Integrating the experience gained by five years of using the template tables developed in 2017, combined with practical experience, the updated tables improve the presentation, while trying not to impose unnecessary work on researchers. While the original templates were mainly based on data from four SAXS examples, the new template tables also better integrate data coming from more complex samples (i.e. glycosylated proteins, DNA and RNA) and experiments, such as those from SAS contrast variation experiments (SAS-cv).

The article transparently describes the process by which the new consensus template tables were elaborated, highlighting the major changes and proposing the standardization of nomenclature to describe the components.

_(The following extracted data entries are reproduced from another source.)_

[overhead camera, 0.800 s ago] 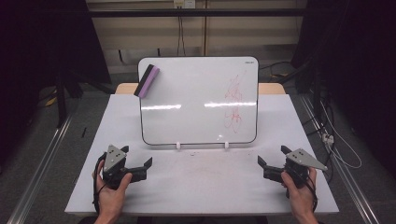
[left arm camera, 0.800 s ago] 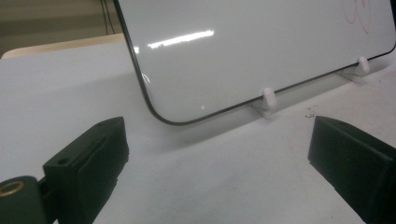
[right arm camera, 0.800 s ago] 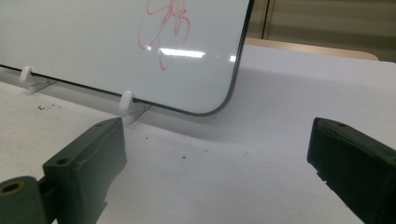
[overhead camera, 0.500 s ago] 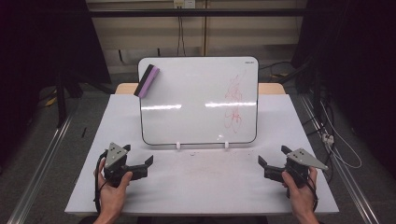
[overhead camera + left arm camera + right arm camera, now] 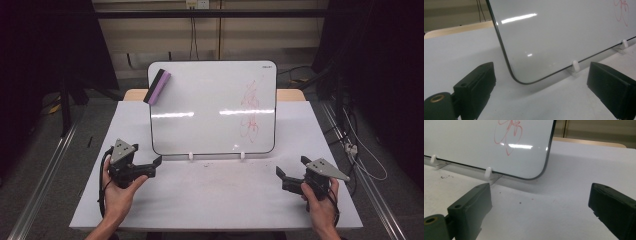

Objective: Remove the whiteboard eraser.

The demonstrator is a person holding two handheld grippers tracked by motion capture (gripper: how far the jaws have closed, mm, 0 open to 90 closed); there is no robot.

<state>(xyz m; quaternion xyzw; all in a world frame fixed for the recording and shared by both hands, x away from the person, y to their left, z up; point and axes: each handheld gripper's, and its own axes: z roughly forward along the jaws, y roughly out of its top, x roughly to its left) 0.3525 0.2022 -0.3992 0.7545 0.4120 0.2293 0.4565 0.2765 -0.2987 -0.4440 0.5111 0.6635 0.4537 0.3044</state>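
Note:
A white board (image 5: 210, 107) stands propped on two small white clips (image 5: 190, 156) in the middle of the table, with red scribbles (image 5: 251, 110) on its right half. A purple and black eraser (image 5: 157, 86) clings to its upper left corner. My left gripper (image 5: 152, 166) rests low at the front left, open and empty, its jaws toward the board's lower left corner (image 5: 517, 77). At the front right my right gripper (image 5: 281, 178) is open and empty too, and its view takes in the board's lower right corner (image 5: 536, 175) and the red scribbles (image 5: 507, 135).
The white table top (image 5: 215, 190) carries small dark specks in front of the board. A wooden edge (image 5: 290, 94) shows behind the board. Metal rails (image 5: 40, 185) run along both sides of the table, and cables (image 5: 365, 160) lie on the floor at the right.

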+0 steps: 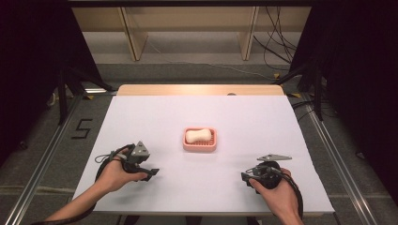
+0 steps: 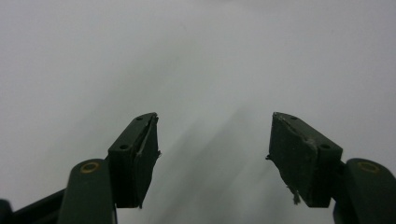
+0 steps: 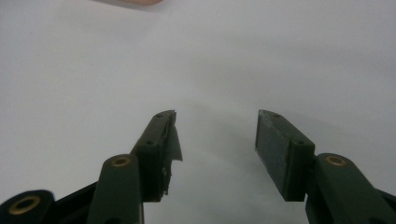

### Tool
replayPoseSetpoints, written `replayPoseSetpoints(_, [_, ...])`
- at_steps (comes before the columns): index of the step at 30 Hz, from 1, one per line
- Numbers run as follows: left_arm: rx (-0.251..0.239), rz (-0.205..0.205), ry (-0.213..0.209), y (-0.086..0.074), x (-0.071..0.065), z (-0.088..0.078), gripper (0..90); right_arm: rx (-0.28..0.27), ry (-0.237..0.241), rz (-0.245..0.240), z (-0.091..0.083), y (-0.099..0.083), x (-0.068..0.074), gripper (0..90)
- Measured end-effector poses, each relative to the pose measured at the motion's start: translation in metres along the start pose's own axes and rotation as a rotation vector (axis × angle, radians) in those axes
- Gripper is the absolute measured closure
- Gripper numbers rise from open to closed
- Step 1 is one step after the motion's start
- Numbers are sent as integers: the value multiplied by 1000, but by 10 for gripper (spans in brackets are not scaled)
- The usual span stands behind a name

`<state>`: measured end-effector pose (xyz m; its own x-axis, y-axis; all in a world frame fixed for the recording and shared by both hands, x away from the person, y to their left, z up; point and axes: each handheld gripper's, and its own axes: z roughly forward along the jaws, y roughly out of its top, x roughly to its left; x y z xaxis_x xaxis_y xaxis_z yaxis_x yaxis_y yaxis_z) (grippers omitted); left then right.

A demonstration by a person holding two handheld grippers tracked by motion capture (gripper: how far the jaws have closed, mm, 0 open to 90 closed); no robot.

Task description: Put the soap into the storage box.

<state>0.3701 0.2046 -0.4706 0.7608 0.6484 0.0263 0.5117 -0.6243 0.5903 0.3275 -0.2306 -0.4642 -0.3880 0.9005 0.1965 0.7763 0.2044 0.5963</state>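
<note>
High view: two grippers sit nearest, left gripper (image 1: 151, 172) and right gripper (image 1: 246, 177), both with jaws apart and nothing between them. Farther back, mid-table (image 1: 141, 117), one pink soap dish (image 1: 200, 146) holds one pale soap bar (image 1: 197, 135), its long axis running left-right.

I see the table (image 1: 155, 117) from above its near edge; both gripper cameras sit close over that white top
</note>
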Motion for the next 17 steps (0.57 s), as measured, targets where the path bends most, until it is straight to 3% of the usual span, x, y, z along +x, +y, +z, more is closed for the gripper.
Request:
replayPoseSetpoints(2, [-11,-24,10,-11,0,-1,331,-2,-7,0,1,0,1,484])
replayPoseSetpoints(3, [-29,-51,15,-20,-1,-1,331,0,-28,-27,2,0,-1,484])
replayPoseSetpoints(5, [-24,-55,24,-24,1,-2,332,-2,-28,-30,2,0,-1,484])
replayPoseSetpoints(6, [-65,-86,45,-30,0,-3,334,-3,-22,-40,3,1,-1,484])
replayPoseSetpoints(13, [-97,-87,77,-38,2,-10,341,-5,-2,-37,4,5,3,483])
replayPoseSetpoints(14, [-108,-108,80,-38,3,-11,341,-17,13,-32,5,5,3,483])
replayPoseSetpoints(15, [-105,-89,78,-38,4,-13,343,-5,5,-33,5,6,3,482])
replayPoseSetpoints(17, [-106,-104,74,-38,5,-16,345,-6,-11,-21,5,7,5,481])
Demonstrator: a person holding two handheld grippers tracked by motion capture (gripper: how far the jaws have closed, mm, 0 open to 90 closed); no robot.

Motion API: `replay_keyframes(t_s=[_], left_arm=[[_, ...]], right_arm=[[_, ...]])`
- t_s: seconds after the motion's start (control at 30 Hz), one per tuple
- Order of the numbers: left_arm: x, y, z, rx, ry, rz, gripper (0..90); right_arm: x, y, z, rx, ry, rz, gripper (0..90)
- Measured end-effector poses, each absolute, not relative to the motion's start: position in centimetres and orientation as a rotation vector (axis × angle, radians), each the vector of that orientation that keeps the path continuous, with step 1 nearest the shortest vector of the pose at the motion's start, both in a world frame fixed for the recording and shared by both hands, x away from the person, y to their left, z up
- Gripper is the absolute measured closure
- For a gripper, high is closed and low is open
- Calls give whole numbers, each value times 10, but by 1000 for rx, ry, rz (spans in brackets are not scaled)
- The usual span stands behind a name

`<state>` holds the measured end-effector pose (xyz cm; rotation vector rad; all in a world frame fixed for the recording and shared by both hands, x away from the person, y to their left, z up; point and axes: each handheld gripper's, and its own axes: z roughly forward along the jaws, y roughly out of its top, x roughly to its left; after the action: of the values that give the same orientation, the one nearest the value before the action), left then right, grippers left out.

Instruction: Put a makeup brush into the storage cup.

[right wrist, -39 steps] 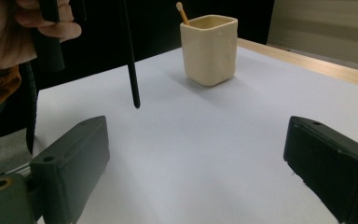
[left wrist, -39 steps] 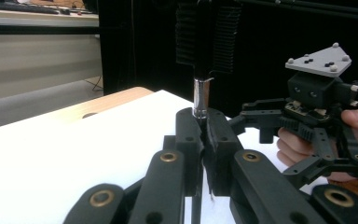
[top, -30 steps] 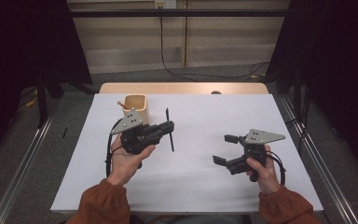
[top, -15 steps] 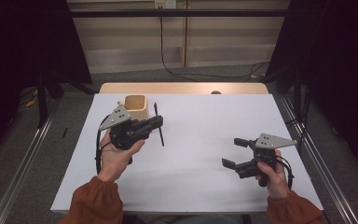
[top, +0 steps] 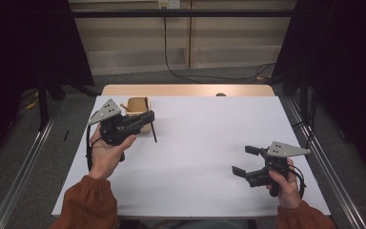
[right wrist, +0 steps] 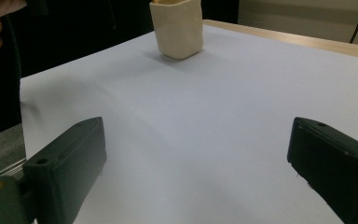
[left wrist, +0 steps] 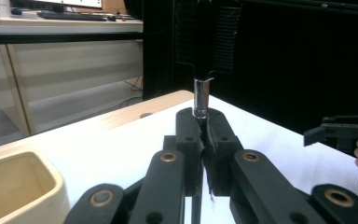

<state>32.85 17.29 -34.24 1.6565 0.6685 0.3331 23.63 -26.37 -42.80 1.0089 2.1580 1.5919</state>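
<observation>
My left gripper (top: pixel 148 117) is shut on the thin handle of a black brush (top: pixel 153 134), held just right of a cream cup (top: pixel 136 106) at the table's far left. In the left gripper view the jaws (left wrist: pixel 204 135) clamp the handle, and the brush's metal ferrule (left wrist: pixel 200 95) and dark head rise above them, with the cup (left wrist: pixel 18 186) at lower left. Something brown lies in the cup. My right gripper (top: pixel 243 160) hovers open over the near right of the table, nothing between its jaws (right wrist: pixel 196 154). The cup (right wrist: pixel 177 28) stands far ahead of it.
A white sheet (top: pixel 205 138) covers the table, with a wooden strip (top: pixel 186 90) along the far edge and a small dark thing (top: pixel 220 94) on it. Metal rails (top: pixel 24 162) run beside both sides. The other gripper (left wrist: pixel 335 133) shows at the right of the left gripper view.
My left gripper carried the brush left and away, up beside the cup. My right gripper drifted right and toward the near edge, still open.
</observation>
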Motion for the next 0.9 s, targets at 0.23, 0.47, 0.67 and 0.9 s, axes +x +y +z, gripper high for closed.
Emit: replay_keyframes(t_s=[0.23,0.47,0.67,0.9], left_arm=[[332,177,-343,1649,679,335,858],[335,182,-337,1648,687,350,858],[339,189,-332,1629,700,355,858],[347,192,-326,1632,720,373,858]], right_arm=[[231,-267,-435,1014,2145,1596,34],[229,-266,-434,975,2150,1617,34],[229,-267,-434,987,2140,1613,32],[229,-267,-434,998,2139,1617,17]])
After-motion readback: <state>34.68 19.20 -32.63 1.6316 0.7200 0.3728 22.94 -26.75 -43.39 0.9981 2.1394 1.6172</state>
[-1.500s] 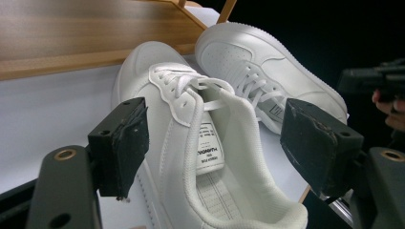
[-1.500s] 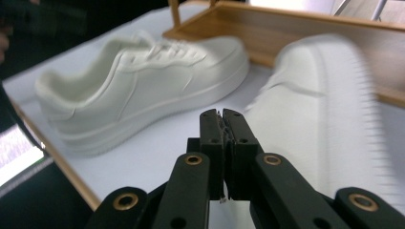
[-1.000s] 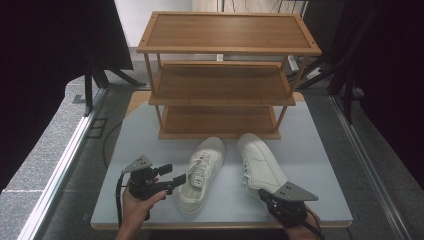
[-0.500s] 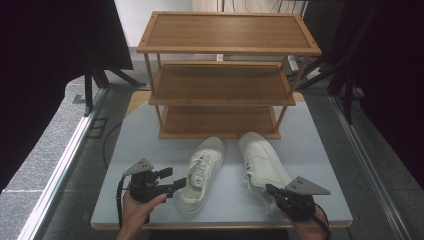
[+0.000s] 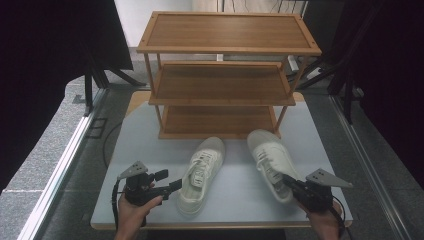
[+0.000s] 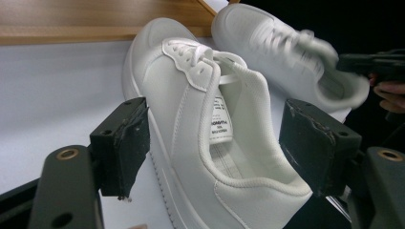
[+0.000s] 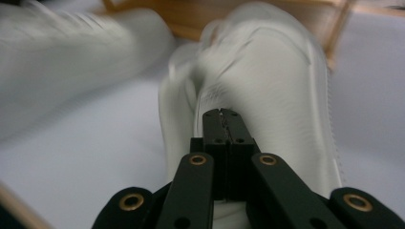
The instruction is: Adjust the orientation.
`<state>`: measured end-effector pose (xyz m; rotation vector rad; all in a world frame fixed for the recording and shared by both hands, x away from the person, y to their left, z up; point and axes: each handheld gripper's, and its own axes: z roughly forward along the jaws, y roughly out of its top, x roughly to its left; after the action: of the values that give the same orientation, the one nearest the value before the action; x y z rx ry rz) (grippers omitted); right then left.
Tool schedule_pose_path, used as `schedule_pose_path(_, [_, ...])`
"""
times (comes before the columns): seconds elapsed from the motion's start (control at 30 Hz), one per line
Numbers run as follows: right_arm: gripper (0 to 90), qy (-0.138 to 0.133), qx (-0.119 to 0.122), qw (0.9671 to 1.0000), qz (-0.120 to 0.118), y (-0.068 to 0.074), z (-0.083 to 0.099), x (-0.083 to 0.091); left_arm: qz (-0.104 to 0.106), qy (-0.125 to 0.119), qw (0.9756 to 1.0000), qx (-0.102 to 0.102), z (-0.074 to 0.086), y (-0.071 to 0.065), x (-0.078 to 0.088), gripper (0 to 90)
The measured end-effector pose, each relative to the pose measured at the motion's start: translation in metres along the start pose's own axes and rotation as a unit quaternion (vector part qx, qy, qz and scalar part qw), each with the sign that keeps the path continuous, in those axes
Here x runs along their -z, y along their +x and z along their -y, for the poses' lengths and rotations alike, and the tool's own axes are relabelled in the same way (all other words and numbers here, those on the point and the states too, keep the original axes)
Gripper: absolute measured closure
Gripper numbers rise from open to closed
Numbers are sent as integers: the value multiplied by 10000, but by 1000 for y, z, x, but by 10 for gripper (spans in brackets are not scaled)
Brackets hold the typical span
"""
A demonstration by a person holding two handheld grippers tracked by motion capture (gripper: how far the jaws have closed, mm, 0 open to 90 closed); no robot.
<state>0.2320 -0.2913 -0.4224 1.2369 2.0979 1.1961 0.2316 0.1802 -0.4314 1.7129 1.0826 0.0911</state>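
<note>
Pale grey table (image 5: 150,150) with a three-shelf wooden rack (image 5: 227,75) at its far side. Two white sneakers in front of rack. Left gripper (image 5: 172,185) spread wide around heel of left sneaker (image 5: 200,172). Right gripper (image 5: 290,184) pinched tight on heel edge of right sneaker (image 5: 270,160); that view blurred.

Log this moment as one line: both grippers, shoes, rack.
left gripper: open, straddling left shoe heel | right gripper: shut at right shoe heel | rack: shelves bare
</note>
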Motion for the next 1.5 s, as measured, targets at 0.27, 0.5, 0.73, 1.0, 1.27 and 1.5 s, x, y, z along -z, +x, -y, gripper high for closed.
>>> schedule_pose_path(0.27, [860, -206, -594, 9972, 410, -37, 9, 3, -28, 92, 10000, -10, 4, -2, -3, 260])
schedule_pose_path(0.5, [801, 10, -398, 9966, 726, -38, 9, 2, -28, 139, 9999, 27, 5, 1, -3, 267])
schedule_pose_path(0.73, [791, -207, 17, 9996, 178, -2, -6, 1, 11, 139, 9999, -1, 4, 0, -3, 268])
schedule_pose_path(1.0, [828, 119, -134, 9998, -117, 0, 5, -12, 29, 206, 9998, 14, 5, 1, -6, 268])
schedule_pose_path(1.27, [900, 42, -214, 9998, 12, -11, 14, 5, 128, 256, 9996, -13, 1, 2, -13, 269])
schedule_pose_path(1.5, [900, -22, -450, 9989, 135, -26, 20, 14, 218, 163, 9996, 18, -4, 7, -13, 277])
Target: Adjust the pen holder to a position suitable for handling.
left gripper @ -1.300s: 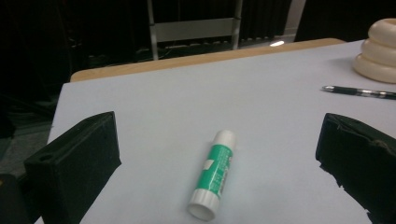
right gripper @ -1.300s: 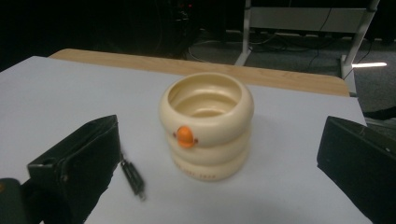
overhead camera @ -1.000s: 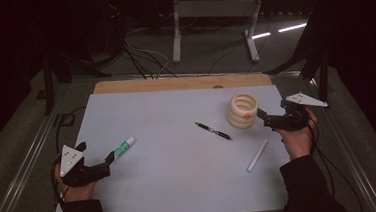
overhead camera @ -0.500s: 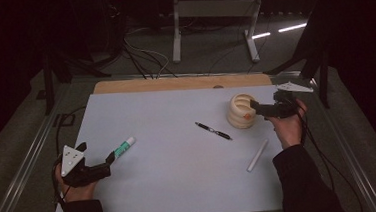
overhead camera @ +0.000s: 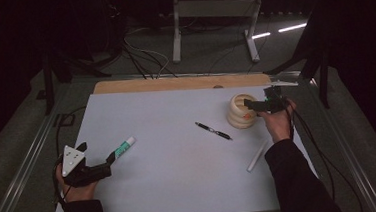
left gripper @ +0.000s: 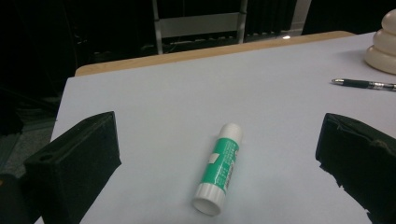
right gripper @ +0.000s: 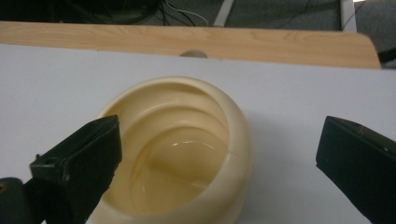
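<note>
Your right gripper (overhead camera: 250,103) hovers at the rim of the cream ribbed holder (overhead camera: 241,111) near the table's (overhead camera: 171,187) far right, jaws spread wide and holding nothing; in the right gripper view you look straight down into its glossy, hollow inside, which suits a drop or a rim grasp. Your left gripper (overhead camera: 110,161) rests low at the near left corner, jaws also spread, lined up on the green-and-white glue stick (left gripper: 220,168) lying just ahead, capped end away. A black pen (overhead camera: 213,131) and a white stick (overhead camera: 256,156) lie loose beside the holder.

left gripper (overhead camera: 110,160) low, jaws wide; right gripper (overhead camera: 250,103) raised, agape
</note>
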`<state>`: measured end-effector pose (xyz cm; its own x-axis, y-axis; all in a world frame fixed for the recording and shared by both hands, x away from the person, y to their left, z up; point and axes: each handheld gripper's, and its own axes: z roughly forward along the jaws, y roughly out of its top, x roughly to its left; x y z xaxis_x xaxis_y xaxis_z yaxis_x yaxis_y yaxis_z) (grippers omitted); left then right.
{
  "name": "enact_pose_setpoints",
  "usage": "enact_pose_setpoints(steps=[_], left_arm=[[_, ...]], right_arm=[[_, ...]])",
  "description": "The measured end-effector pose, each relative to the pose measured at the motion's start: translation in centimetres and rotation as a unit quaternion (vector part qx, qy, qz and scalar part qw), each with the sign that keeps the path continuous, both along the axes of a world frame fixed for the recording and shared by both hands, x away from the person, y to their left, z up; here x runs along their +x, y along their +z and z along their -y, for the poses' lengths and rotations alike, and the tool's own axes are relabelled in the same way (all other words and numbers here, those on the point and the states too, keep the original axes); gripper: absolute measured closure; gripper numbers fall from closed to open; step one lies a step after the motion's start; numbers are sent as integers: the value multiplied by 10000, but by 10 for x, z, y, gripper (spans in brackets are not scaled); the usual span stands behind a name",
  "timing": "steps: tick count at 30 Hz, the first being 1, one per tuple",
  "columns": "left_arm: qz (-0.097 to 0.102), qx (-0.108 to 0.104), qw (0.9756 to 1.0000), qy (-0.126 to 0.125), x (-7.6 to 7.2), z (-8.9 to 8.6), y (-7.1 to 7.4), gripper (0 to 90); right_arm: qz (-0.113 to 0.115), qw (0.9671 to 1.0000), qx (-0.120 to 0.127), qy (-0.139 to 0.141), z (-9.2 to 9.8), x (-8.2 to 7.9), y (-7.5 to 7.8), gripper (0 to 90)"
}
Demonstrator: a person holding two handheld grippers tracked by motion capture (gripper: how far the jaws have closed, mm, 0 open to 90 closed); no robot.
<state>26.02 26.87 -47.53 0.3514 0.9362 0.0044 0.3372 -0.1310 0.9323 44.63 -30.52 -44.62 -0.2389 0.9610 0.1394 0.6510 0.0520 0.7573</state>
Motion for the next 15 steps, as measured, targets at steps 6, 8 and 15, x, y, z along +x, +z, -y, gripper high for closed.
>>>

The article then describes the reasons for reorganization of some of the sample details, or changes in reporting specific data-collection parameters, such as wavelength or beam geometry.

Finally, the newly developed table is tested for its utility using a published complex DNA–protein SAXS study (Pozner et al., 2018), for which all reported items populate the template and are subsequently commented on in the context of how to analyse and interpret the given values.

A second objective of Trewhella and coworkers was the creation of a SAS-cv template table, to include the required additional parameters for this type of experiment. Again, Trewhella et al. (2023) describe which items have been added and why, with the aim of allowing a broadened applicability, without increasing the workload. To test the relative ease of use and utility of the template, it was populated with data and modelling from a combined SAXS/SANS-cv experiment, deposited in the SASBDB, of a protein complex consisting of a histidine kinase with bound protein inhibitors that were partially deuterated (Whitten et al., 2007). The reader is then guided through the resulting table on how to read and interpret the given data, how the figures can complete the information obtained, and what assessments can be made by a reader/reviewer given the quality of the data presentation. The examples discussed nicely demonstrate the utility of such a standardized presentation, and the template tables will not only facilitate a critical assessment to readers and reviewers, but also largely support the experimenter to prepare, perform and present their SAS data in a concise but complete manner.

As a conclusion, the authors point out that it is evident a single template table cannot account for all the different kinds of SAS experiments involving biomolecules that can be set up or thought of. However, discussions are already ongoing in the SAS community to follow the examples presented here and develop templates for SAS experiments involving nanoparticle/micelle/bicelle-type structures (Trewhella et al., 2023).

Taken together, these efforts are of great importance to enhance the confidence with which the scientific community can rely on biomolecular SAS data and build upon them for further investigations. And I sincerely believe that the structural biology community will strongly welcome the template tables and use them extensively for future publications.